Keranjang-keranjang memori seputar PSM Makassar pelan-pelan mulai terisi sejak itu. Memori lain ialah saat tak jarang penonton yang hadir di stadion membludak. Tak ayal, kami gagal mendapatkan tempat duduk sehingga harus menonton 90 menit pertandingan dari sentel ban, sampai-sampai ayah rela menggendong penulis di punggung setiap kali mengeluh lelah atau karena kehalangan orang lain. Ah, sangat sulit untuk tidak meromantisasikan sepakbola.
Kenangan dan memori tentu tidak melulu perihal yang manis-manis saja. Pengalaman pahit pun turut mengisi keranjang memori penulis. Contohnya melihat PSM kalah, melihat pemain legenda pamit, atau ketika harapan juara di yang harus musnah di pelupuk mata karena gol menit terakhir menghadapi Bali United tahun 2017 misalnya, kesemuanya menjadi bagian memori yang tak terpisahkan dengan Mattoanging. Tak jarang jua Mattoanging harus menjadi tumbal kekesalan oknum-oknum suporter yang melakukan pelemparan batu, bahkan perusakan sarana prasarana stadion.
Pemain datang silh berganti, jajaran manajemen pelatih pun seperti itu, gelombang penonton maupun suporter juga mengalami regenerasi dari masa ke masa. Di antara semua itu, ada satu yang tak pernah tua dan tergantikan.
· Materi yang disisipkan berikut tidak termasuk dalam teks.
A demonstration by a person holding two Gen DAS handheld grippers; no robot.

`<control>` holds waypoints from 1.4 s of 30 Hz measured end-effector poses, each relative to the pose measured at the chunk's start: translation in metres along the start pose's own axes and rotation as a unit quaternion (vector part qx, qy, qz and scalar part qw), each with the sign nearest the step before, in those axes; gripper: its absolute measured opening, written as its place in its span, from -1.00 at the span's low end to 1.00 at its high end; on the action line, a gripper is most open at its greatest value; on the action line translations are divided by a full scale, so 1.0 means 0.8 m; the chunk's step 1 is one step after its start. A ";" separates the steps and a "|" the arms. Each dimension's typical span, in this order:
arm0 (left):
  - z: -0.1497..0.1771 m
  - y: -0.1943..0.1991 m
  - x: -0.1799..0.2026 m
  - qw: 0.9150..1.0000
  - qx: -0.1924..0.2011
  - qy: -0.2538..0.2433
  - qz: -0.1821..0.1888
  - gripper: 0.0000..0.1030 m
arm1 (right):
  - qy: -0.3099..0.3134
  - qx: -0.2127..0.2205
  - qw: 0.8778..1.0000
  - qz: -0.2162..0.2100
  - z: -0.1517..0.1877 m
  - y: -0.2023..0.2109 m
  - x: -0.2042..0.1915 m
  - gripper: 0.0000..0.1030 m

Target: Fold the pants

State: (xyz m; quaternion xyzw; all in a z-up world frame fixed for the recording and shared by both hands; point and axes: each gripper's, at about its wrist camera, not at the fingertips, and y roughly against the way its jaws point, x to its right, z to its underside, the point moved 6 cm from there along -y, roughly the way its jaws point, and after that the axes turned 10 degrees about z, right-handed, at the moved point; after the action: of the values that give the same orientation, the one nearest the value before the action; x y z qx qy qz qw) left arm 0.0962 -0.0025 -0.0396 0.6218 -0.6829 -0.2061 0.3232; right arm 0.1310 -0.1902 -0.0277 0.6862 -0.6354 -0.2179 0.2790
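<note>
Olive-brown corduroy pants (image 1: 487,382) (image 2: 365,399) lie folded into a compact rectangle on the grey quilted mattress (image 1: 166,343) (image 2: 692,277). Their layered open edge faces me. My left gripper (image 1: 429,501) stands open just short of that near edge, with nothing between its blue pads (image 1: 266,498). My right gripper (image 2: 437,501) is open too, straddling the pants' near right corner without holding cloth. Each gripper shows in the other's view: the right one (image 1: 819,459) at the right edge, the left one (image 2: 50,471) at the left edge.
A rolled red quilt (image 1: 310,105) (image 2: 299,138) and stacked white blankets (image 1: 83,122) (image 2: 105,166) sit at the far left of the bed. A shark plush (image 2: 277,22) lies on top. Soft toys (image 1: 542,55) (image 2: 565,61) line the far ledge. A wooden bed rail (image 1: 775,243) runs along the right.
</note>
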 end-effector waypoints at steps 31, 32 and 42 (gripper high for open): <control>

Adalah Mattoanging, stadion yang dibangun di untuk pagelaran PON tahun 1957 yang selama hidupnya telah melalui berbagai macam verifikasi disebabkan serba keterbatasannya, semua demi menyajikan panggung bagi tim kebanggaan masyarakat Sulawesi Selatan beraksi.

Drama tarik ulur kepentingan atas kepemilikannya setelah bertahun-tahun akhirnya menemui titik terang. Yayasan Olahraga Sulawesi Selatan (YOSS) setuju untuk mengembalikan kepengelolaan Stadion Mattoanging kepada Pemprov Sulawesi Selatan pada awal tahun 2020 kemarin. Per Rabu (21/10/2020) proses awal renovasi dimulai dengan melakukan pemugaran dengan meratakan keseluruhan stadion. Apapun wajah baru Mattoanging nantinya, kenangan Mattoanging dari masa sebelumnya tidak akan pernah hilang dari memori kita, dan memang sudah selayaknya seperti itu. Masing-masing dari kita punya cara sendiri dalam mengenangnya, baik melalui keranjang memori yang baik ataupun pada keranjang memori pahit.
Mari senantiasa memelihara ingatan Mattoanging lama,
Mari bersiap menyambut Mattoanging baru.